O.I : Personnellement, j’ai des doutes, notamment au regard des obstacles politiques dont j’ai parlé tantôt. Mais espérons qu’ils nous surprendront agréablement cette fois-ci. Tout cela montre que la création d’une monnaie unique n’est pas chose aisée et quand vous regardez un peu partout dans le monde, il y en a très peu. Peut-être que si les pays de l’UEMOA n’avaient pas hérité leur monnaie unique de la colonisation, Il n’y aurait pas de monnaie dans cet espace. Prenons donc notre mal en patience ; c’est déjà une bonne chose qu’on en parle dans la CEDEAO. Dans d’autres parties du continent, ce n’est même pas une question à l’ordre du jour.

S : Quelles mesures ou précautions faut-il prendre pour que l’avènement de l’ECO ne soit pas toujours renvoyé aux calendes grecques ?

O.I. : Comme je l’ai dit, il faut une bonne dose de volonté politique. Pour l’instant, l’engagement politique des plus hauts dirigeants n’est pas très ferme ; aussi bien chez certains anglophones comme le Nigéria que chez certains francophones comme la Côte d’Ivoire ; alors que ces deux pays sont parmi les poids lourds de l’économie de la sous-région.

S : La Conférence a également adopté le Pacte de convergence et de stabilité macroéconomique entre les Etats membres de la CEDEAO dont la phase de convergence couvre la période de 2022 à 2026 et la phase de stabilité à partir du 1er janvier 2027. Ces nouvelles échéances se justifient-elles ?

O.I. : Le nouveau Pacte n’a pas été rendu public (en tout cas je n’en ai pas eu connaissance). Je ne peux donc pas dire si ces échéances se justifient. Néanmoins, on sait bien que l’ancien pacte avait été suspendu en janvier dernier, donc il fallait fixer de nouvelles échéances pour la convergence et la stabilité, conditions sine qua non pour le lancement de la monnaie.

S : A l’issue de ce sommet, l’ouverture des frontières des Etats membres n’a pas été actée. En tant que spécialiste des questions d’intégration, quelle est votre opinion sur le maintien de la fermeture des frontières pour raison de COVID-19 ?

O.I. : Je trouve que c’est bien dommage.
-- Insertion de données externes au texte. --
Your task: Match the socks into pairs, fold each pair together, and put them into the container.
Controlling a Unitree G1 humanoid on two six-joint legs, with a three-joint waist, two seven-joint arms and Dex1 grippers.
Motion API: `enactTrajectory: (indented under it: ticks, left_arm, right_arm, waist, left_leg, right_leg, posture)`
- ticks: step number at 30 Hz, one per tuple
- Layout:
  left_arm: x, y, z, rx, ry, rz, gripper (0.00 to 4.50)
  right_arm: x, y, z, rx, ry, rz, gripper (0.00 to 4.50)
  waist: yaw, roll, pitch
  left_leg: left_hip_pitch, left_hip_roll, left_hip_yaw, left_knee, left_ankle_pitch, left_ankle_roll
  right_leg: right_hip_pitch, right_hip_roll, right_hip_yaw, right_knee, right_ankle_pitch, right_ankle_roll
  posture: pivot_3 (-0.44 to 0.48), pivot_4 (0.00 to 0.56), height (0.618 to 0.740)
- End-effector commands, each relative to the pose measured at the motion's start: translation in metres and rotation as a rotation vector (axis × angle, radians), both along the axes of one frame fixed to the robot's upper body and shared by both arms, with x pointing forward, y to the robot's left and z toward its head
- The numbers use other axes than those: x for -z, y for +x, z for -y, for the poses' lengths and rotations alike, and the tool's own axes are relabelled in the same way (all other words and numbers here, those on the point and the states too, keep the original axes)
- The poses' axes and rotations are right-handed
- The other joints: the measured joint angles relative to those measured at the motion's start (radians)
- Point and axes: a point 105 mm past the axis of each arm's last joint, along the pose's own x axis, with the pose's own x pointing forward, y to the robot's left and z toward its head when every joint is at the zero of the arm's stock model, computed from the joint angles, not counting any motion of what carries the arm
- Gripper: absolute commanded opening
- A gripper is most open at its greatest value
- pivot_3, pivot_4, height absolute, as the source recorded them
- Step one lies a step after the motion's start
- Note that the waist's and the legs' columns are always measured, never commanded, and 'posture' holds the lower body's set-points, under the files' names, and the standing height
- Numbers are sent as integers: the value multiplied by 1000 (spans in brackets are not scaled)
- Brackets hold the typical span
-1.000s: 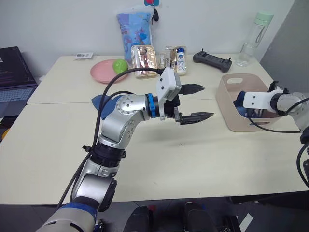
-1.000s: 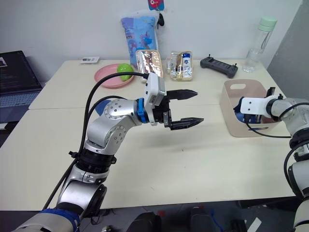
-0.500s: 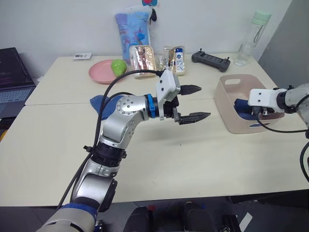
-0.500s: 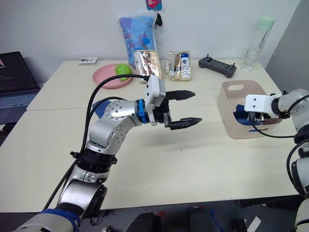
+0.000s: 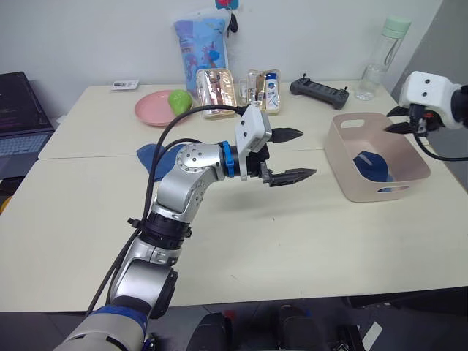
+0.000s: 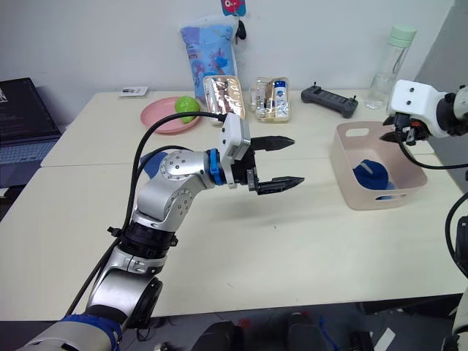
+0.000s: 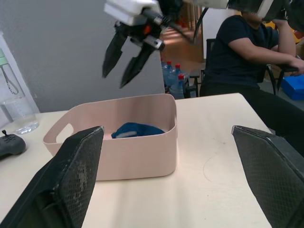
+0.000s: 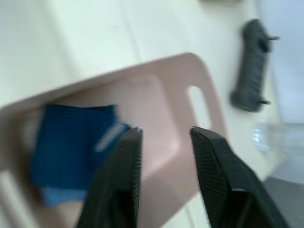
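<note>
One folded pair of socks [image 5: 373,165], dark blue with a lighter blue edge, lies on the floor of the container [image 5: 342,165]; more blue sock fabric [image 5: 155,155] lies on the table [image 5: 292,241] behind the left arm's elbow. Head views: left gripper [image 5: 292,155] hangs above the table with its fingers spread and empty, the tub well ahead of the tips; right gripper [image 6: 395,131] is raised over the tub's far rim, its fingers parted with nothing between them, the folded pair below them. Behind stand a pink plate [image 5: 150,110] with a green ball [image 5: 180,99], a patterned bag [image 5: 202,40], a bottle [image 5: 379,51] and a black controller [image 5: 320,89]. Left wrist view: between its own wide-set fingers [image 7: 71,175] the tub is seen side-on, the blue pair just clearing the rim, the other gripper poised above it, a seated person [image 7: 256,57] beyond; the head views give none of that side profile. Right wrist view: looking straight down past its parted fingers [image 8: 121,180], the tub's interior, handle slot and the pair's squared fold are plain, which the left wrist view hides behind the wall. Handling, by judgement: light, limp knit, not fragile, prone to unfolding; best pinched across the middle of the fold through both layers.
</note>
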Motion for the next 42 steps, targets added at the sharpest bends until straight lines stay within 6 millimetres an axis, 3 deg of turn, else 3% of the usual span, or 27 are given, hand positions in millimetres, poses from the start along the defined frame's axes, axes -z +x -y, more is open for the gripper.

Le maintien de la fermeture des frontières n’a plus aucun fondement. La COVID-19 est quasiment derrière nous (il n’y a qu’à regarder les chiffres) et c’est vraiment à ne plus rien comprendre le pourquoi de cette fermeture. En réalité, cette situation révèle le manque de sincérité de nos Etats dans les processus d’intégration régionale. Dans la forme, tout le monde chante les mérites de l’intégration au quotidien mais dans le fond, très peu y croient réellement. Mais au-delà de tout ça, je pense qu’il n’appartient pas à la CEDEAO de décider de la réouverture des frontières. Les Etats les ont fermées unilatéralement, donc il appartient à chaque Etat de décider de la réouverture de ses frontières. Et à ce propos, je ne comprends pas l’inaction de nos autorités alors que nous sommes un pays enclavé. J’en appelle au Chef de l’Etat à procéder à la réouverture de nos frontières ; cela aura certainement un effet d’entrainement chez nos voisins.

S : Sur le plan de l’architecture institutionnelle, la commission de la CEDEAO passe de 15 membres à 7. Qu’est-ce qui explique ou justifie cette réduction de la taille de la Commission ?
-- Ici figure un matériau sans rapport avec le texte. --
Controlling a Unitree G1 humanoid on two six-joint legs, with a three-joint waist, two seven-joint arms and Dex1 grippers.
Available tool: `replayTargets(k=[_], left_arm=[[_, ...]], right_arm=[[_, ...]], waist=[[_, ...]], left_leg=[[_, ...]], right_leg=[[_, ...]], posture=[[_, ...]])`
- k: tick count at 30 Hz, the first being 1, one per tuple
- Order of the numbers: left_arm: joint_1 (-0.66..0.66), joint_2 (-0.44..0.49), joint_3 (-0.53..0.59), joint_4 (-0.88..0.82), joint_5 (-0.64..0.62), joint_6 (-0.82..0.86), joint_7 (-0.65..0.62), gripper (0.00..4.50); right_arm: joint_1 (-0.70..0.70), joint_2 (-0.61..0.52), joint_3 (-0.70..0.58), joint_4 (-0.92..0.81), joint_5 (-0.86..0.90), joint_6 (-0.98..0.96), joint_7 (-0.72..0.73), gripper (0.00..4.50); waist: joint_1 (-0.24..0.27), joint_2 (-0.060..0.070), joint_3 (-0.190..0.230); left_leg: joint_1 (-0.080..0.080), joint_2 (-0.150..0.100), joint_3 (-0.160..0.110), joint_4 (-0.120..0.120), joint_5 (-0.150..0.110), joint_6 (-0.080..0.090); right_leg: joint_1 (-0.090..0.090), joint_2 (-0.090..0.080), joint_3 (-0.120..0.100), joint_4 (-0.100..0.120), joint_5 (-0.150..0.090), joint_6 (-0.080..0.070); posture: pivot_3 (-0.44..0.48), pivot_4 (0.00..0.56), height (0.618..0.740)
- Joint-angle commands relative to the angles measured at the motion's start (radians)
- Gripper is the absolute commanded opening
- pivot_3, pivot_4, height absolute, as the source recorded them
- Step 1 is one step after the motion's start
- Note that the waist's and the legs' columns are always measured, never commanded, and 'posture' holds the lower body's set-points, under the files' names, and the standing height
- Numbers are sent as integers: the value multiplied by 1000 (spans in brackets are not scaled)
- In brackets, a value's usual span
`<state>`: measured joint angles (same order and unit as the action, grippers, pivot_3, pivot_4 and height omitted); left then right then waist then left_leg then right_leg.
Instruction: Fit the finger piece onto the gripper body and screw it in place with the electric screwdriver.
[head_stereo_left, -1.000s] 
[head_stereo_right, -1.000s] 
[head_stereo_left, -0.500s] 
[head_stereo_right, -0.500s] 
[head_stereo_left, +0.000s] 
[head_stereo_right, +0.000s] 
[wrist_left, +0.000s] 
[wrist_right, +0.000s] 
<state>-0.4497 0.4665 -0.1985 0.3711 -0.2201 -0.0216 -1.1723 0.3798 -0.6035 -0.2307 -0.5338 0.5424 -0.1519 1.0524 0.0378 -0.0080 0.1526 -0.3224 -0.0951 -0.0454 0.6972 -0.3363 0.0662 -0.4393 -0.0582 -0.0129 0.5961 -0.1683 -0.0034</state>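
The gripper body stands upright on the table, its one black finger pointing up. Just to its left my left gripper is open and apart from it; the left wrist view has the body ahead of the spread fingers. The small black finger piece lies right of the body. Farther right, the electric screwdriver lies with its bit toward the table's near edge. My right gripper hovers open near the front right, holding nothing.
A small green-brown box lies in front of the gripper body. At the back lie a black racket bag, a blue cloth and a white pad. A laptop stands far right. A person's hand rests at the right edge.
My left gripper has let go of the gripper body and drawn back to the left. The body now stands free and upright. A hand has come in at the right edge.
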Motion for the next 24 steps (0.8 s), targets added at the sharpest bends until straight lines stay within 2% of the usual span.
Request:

O.I. : Cette réduction se justifie sans doute pour des raisons financières. Avec le traitement qui est accordé aux commissaires, je pense qu’à un moment donné cela n’était pas tenable avec 15 commissaires. Il s’agit donc d’une bonne décision à mon avis. Cela permettra de dégager un peu de ressources pour financer d’autres choses plus pressantes.

S : Comment sera géré la représentation des Etats membres au sein de cette commission ?
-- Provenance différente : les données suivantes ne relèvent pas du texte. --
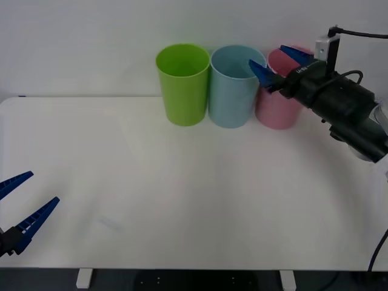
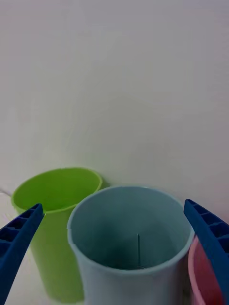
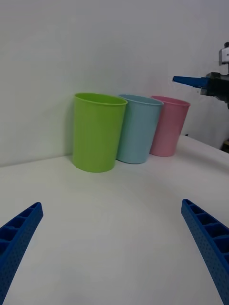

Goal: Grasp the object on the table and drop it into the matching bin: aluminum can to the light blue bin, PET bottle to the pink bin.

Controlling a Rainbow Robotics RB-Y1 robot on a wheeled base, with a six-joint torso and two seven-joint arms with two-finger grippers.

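We see our right pincer spread wide and holding nothing, directly above the light blue bin; something lies at that bin's bottom, perhaps the can. Our left pincer waits open, low over the table.

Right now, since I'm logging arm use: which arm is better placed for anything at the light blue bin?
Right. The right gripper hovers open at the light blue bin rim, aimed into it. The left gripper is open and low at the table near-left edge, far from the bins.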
O.I. : Ce sera certainement la plus grande équation à venir et qui sera l’objet de chaudes empoignades diplomatiques, puisqu’il faudra effectivement désormais répartir 7 postes de commissaires entre 15 pays. Mais je pense que c’est une question qui peut être réglée, par exemple en instaurant un système de rotation.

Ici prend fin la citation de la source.